Ajay terlihat terkejut ketika Natalie dan beberapa anggota teater memeluknya dengan erat. Secara perlahan, semua anggota teater bergabung dalam group hug, kecuali Skye.
"So childish." Ucap Skye datar sambil melipat tangan di dada.
"Ayolah Skye, aku tahu kau ingin bergabung bersama kami. Tidak usah malu-malu!" Ucapku.
Skye tersenyum tipis, kemudian ikut memeluk Ajay bersama kami. Kami semua saling berpelukan hingga Ajay kehabisan napas.
"Guys--I--need--oxygen!" Ajay tercekat. Kami semua melepas pelukan dan tertawa bersama.
"Well--" Ajay berdeham. "--Aku membawa kabar baik lainnya."
"What's that?" Tanyaku.
"Aku memesan pizza. Pizza tersebut akan diantar sekitar pukul setengah lima sore, tepat saat kita selesai berlatih. Maka karena itu, ayo kita latihan seperti biasa sebelum makan-makan!" Ajay memberi pengumuman yang membuat seluruh anggota teater bersorak gembira.
Rory membuat Ajay kesal dengan berusaha memeluknya, kemudian bersorak, "You're the best director ever!"
"Rory! Get off me!" Ajay merasa geli ketika Rory ingin memeluknya, dengan cepat ia pergi menghindar.

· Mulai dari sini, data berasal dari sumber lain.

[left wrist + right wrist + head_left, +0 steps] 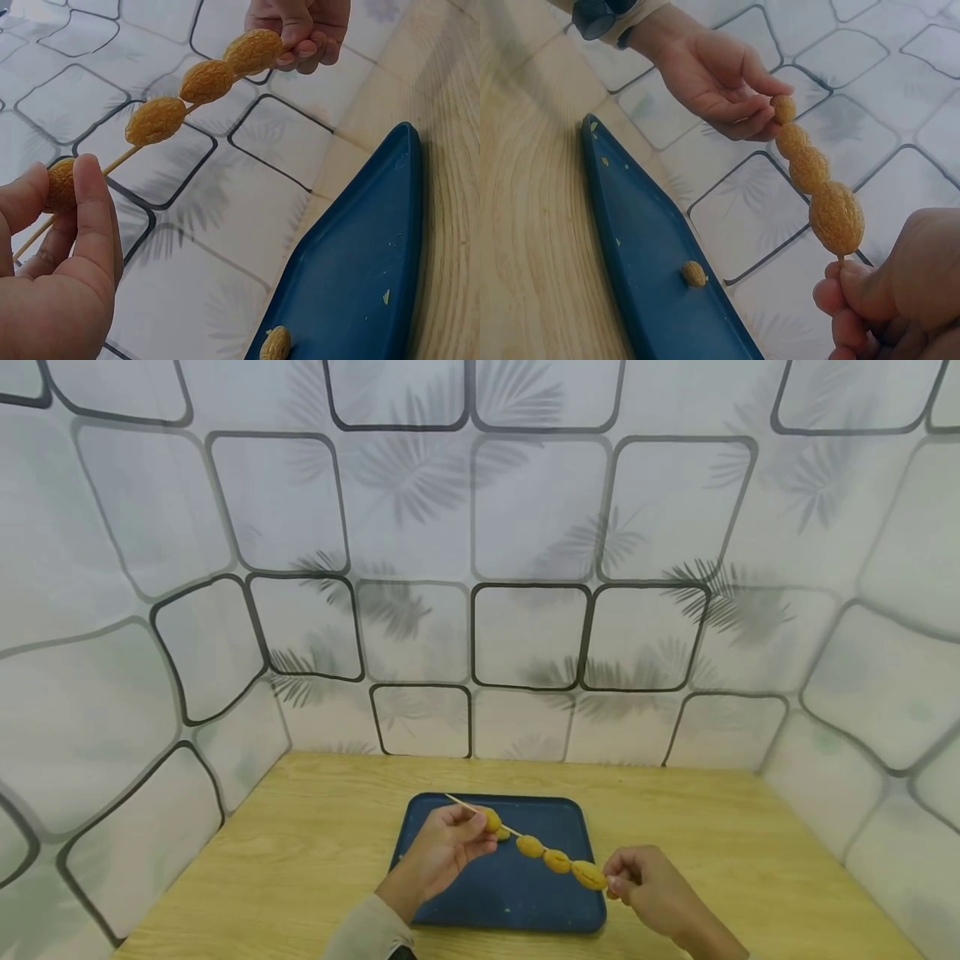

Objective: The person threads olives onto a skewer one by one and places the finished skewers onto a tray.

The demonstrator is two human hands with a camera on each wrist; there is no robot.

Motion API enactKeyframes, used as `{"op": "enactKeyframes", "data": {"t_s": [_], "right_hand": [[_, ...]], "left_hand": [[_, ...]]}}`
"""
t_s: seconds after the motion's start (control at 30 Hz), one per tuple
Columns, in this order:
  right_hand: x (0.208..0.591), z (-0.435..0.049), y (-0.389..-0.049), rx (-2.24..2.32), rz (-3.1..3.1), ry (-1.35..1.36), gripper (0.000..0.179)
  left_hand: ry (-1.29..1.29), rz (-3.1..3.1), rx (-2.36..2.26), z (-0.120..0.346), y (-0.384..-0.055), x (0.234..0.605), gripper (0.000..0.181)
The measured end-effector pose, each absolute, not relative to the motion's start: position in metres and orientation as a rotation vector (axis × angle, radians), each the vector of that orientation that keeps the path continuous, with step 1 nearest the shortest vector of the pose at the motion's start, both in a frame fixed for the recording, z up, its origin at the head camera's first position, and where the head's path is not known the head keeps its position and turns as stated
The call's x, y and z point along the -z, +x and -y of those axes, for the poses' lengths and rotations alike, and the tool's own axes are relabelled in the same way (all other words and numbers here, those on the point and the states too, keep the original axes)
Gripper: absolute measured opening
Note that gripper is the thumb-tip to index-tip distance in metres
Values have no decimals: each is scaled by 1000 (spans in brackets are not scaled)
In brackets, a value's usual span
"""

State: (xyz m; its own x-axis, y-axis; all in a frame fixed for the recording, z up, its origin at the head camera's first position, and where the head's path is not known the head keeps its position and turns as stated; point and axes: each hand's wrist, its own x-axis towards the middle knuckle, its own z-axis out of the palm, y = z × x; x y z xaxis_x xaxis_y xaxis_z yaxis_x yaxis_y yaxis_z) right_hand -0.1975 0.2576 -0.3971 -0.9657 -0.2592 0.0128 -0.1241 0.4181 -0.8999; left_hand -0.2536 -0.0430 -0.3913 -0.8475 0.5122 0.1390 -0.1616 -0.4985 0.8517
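A thin wooden skewer [122, 160] slants across the space above the blue tray, threaded with several wrinkled golden-brown oval food pieces. My left hand [447, 847] pinches one oval piece [61, 185] between thumb and fingers, towards the far end of the stick, whose bare tip pokes out beyond it. At the other end, my right hand [651, 887] pinches the skewer just below the largest piece [837, 218]. Two more pieces, a middle one [809, 169] and its neighbour [793, 141], sit close together between the hands. A stretch of bare stick separates them from the left-hand piece.
The blue tray [480, 906] lies on a light wooden table [300, 827]. One loose wrinkled piece [694, 274] rests on it, with a few small crumbs. Behind and at both sides stands a pale patterned wall covering [532, 635].
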Motion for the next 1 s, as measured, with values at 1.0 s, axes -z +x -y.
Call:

"Oh, come on! Hari ini adalah hari bahagia untuk kita semua. Simpan gengsimu untuk lain kali, Ajay!" Ucap Erin.
"I'll never get used to this." Ajay menggerutu, sedangkan Rory hanya tertawa renyah.
Well, kurasa kini Rory mempunyai hobi baru: Membuat Ajay kesal. Aku senang mereka berdua baik-baik saja. Terakhir kali aku melihat mereka bersama, yaitu di lokasi konser The Orbital Necromancer, mereka saling melempar tatapan membunuh. Kurasa yang dikatakan semua orang itu benar, pertemanan laki-laki tidak serumit perempuan.
*****
"Princess Abigail, maukah kau menikah denganku?" Ucap Rory sambil menggenggam tanganku.
Waktu berlalu sangat cepat sejak Ajay kembali menjadi sutradara kami lagi. Setelah berlatih adegan lain, seperti saat petani kehilangan hasil panennya karena sang penyihir, serta adegan terbunuhnya sang raja, kami sampai di adegan final, yaitu adegan di mana ksatria akan menikahi sang putri. Aku dan Rory berdiri berhadapan di atas panggung.
"Ingat Nicole, menikah, bukan homecoming!" Ucap Ajay sarkas.
Dengan cepat aku menoleh ke arahnya yang sedang duduk di bangku auditorium, "Y--yeah! I know!"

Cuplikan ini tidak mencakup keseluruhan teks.